Task prompt =>
Work out how many lines in the data hold the string "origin". Reply with only that number.

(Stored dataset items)

---------------

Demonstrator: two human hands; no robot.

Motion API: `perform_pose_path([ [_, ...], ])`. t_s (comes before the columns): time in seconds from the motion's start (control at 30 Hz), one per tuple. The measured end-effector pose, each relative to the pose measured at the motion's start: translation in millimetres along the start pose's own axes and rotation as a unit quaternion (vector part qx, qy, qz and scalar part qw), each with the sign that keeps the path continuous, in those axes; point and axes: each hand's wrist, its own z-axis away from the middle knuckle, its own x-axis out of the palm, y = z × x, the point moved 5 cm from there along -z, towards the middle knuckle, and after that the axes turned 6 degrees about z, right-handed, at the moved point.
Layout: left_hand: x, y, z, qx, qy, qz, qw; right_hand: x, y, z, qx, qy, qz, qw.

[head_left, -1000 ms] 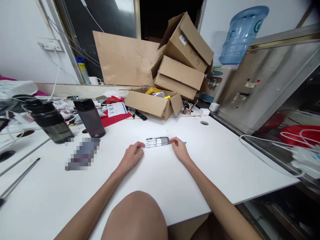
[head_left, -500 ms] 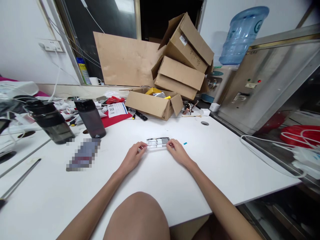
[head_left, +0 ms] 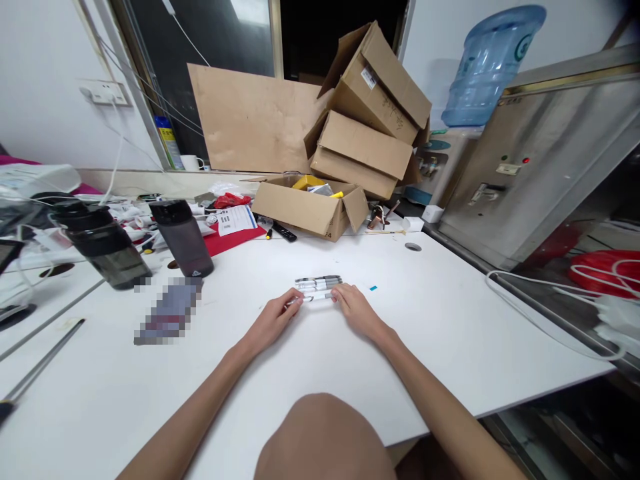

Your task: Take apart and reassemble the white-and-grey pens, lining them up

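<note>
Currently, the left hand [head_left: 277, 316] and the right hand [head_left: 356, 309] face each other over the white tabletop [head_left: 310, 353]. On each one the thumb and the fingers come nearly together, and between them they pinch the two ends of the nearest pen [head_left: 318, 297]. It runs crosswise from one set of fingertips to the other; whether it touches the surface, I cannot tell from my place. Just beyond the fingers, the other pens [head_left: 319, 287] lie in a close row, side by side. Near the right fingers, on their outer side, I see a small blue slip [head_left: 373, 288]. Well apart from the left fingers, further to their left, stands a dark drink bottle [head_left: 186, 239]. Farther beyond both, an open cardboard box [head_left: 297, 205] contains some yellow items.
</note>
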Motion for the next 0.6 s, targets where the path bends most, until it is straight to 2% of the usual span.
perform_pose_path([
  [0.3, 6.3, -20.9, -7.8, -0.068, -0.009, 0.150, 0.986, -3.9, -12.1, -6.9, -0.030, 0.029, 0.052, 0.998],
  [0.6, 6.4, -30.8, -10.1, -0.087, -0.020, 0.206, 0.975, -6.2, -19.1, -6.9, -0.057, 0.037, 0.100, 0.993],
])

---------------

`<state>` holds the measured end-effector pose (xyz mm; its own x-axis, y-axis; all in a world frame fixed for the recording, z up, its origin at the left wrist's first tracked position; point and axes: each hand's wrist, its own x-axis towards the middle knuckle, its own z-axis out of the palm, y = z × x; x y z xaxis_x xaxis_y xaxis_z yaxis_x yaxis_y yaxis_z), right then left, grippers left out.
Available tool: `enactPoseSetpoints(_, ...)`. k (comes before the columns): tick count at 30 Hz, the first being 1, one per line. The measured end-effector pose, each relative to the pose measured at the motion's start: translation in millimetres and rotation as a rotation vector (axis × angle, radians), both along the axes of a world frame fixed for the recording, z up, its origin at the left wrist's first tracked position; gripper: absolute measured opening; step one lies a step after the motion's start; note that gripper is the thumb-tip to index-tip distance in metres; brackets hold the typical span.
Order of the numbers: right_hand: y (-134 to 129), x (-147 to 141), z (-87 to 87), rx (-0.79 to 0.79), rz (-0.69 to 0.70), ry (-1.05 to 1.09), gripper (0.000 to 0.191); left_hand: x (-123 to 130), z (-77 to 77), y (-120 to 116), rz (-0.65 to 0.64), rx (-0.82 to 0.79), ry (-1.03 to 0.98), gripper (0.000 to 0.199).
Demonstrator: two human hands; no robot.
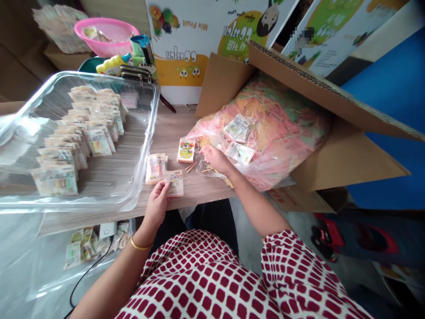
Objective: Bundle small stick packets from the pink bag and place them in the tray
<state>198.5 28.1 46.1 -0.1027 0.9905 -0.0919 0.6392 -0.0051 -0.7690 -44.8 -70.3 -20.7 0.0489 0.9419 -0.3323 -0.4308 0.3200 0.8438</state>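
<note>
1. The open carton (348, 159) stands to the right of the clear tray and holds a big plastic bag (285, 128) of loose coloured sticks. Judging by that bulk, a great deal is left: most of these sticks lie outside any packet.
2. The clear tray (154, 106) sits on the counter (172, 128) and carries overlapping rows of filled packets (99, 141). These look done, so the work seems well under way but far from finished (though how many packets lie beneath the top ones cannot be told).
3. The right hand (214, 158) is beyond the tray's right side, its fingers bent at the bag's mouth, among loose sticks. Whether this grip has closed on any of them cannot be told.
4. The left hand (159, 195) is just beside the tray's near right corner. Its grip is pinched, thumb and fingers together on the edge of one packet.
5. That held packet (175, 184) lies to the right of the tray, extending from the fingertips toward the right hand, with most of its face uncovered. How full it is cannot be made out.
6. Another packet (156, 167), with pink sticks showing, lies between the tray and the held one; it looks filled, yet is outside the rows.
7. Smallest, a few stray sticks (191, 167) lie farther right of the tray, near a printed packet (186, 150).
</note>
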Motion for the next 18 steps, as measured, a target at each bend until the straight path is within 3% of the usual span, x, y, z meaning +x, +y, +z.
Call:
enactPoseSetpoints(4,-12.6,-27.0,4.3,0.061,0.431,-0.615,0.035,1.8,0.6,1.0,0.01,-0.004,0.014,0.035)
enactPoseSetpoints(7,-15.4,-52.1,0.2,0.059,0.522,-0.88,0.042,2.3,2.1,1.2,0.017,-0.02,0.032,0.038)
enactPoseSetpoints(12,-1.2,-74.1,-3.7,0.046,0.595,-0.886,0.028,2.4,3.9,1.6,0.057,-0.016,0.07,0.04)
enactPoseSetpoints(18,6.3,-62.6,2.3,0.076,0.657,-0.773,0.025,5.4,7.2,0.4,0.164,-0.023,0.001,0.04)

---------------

Written solution =>
2